At the end of the marketing season on August 28, the country raked in $173.5 million (about K129 billion) from 113 million kilogrammes (kg) sold.
This is a drop from last year’s $237 million (K177 billion) out of 165.6 million kg sold.
But JTI Leaf Malawi corporate affairs and communications director Limbani Kakhome said the country’s tobacco is liked on the international market because it is best used for blending with other tobacco types.
“The future of tobacco for the country remains bright so long as we do away with some concerns in the industry, including traceability issues,” he said during a virtual media engagement to appraise journalists on how the company performed on the market in terms of buying tobacco and prospects for the coming season.

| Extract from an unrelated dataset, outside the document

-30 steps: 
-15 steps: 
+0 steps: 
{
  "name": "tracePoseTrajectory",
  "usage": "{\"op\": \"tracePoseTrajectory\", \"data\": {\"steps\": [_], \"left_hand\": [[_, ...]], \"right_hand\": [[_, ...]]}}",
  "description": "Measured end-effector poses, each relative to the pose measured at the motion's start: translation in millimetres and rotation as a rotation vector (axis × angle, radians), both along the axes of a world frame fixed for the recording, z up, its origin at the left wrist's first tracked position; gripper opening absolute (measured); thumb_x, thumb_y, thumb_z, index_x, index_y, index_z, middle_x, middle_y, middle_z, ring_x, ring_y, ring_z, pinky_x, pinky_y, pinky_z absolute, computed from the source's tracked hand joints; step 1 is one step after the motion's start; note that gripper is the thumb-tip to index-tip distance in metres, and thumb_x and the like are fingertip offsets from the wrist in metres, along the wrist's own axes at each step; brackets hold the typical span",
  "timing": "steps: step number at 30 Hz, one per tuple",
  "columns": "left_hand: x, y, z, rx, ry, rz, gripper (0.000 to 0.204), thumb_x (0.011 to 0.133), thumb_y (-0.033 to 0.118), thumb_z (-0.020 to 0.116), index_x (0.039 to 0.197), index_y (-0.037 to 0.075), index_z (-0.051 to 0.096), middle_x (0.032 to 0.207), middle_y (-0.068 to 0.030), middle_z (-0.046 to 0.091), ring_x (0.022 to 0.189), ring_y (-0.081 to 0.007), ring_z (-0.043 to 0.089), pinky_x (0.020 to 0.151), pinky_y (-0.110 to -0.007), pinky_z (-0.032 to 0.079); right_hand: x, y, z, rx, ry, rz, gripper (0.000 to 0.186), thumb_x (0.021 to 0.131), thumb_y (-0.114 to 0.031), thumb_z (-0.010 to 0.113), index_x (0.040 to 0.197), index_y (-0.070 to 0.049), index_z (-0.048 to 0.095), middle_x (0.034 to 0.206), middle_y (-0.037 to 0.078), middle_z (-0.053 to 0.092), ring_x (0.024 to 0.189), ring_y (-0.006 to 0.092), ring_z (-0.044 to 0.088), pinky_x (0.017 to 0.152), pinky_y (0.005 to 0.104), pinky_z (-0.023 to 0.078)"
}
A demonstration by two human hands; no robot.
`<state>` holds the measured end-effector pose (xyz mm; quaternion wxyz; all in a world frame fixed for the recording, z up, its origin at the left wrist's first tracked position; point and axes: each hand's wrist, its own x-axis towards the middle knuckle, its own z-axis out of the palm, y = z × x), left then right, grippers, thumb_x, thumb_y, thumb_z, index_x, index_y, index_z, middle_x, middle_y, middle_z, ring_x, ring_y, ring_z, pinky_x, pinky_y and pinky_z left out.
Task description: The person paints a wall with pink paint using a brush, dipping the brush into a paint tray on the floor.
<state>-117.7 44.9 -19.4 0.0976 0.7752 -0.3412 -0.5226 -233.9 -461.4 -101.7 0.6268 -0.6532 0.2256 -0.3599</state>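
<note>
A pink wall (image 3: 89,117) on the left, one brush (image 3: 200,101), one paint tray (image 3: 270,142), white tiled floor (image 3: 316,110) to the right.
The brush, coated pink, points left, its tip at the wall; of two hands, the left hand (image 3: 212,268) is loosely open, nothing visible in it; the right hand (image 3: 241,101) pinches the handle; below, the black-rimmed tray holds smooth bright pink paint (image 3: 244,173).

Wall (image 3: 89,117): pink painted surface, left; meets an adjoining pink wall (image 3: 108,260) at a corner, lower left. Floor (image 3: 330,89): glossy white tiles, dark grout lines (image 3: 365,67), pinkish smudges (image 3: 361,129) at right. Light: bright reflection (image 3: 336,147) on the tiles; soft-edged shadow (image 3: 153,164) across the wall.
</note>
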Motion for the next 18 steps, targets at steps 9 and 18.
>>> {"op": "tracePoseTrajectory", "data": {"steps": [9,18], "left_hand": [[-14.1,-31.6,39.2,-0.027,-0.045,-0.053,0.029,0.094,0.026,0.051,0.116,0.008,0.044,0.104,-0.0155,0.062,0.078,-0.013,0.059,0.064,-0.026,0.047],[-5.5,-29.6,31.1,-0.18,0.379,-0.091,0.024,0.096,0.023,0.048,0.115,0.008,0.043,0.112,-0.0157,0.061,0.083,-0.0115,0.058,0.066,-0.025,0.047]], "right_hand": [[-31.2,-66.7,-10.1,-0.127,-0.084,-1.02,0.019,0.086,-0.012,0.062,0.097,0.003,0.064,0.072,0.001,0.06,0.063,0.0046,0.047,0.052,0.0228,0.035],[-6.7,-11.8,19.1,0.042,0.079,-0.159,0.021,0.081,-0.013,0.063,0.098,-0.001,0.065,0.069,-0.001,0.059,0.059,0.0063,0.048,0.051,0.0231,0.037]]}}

Kakhome said as long as “we adhere to high standards of production and acceptable at international level.” Malawi will go a long way to benefit from the crop.
During the last marketing season, JTI bought 23 million kg of burley tobacco.
Kakhome said the quality index this year was better than that of last year, adding that contracted growers are adhering to the agronomy advice and are upping their delivery of quality leaf.
On his part, TC chief executive officer Kayisi Sadala said the future of tobacco is intact despite some challenges in the industry.
He said: “There is a future for tobacco and tobacco is the major export commodity for the country. We may have options and alternatives, but those have not been fully exploited.
“The country is yet to identify a competitive crop or another best alternative to tobacco. Until we reach that stage where we shall have an alternative crop that will be raking much foreign exchange as tobacco, we will still be relying on tobacco.”
Weighing in, Betchani Tchereni, associate professor of economics at The Polytechnic—a constituent college of the University of Malawi, said in the medium to long-term, the country’s needs to diversify than over-relying on “dying tobacco”.
He said: “We need to begin to look at other areas of the economy such as mining, energy, industry. In such a way, the risks associated with one area may be mitigated by the other area.”